## [YOUR OBJECTIVE]
Retype every line of the data below, starting with the first and ending with the line that contains "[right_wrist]", but leave out the pictures.

## [GIVEN DATA]
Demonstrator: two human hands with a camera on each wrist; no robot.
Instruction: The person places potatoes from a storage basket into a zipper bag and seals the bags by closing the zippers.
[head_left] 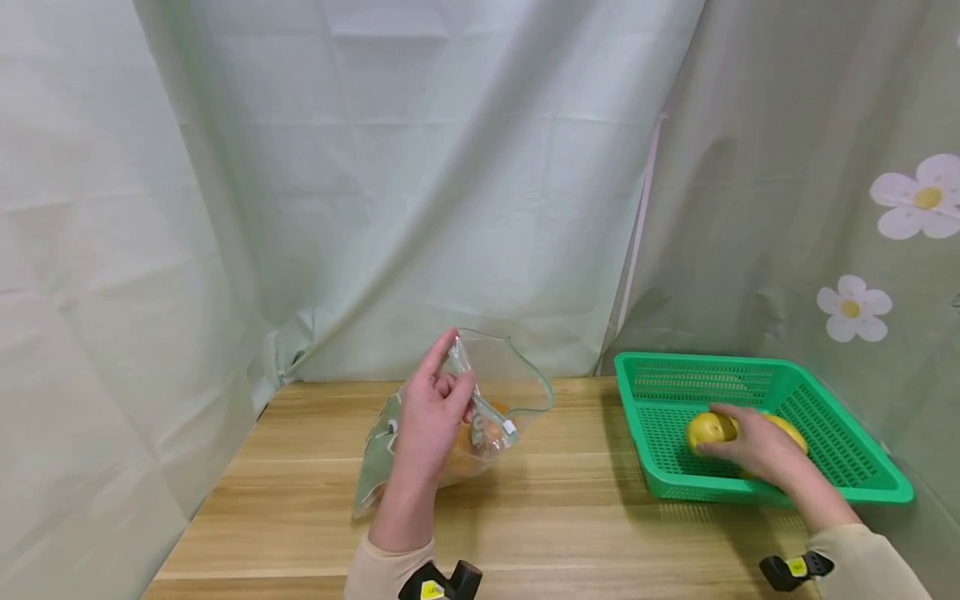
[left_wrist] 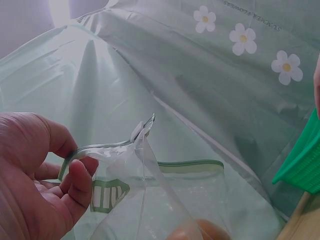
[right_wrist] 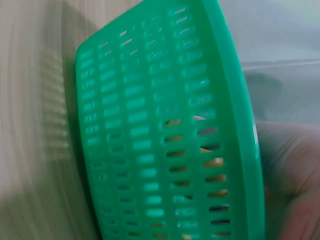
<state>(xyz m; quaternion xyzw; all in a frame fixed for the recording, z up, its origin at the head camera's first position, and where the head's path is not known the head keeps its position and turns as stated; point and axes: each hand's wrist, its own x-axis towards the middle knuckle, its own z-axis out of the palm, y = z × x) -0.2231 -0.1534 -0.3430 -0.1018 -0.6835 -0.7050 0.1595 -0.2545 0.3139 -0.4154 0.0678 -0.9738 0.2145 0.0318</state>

## [RESULT]
Demonstrator: two human hands with a camera on each wrist; no robot.
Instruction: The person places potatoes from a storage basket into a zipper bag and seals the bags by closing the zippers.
[head_left] 
[left_wrist] 
[right_wrist] 

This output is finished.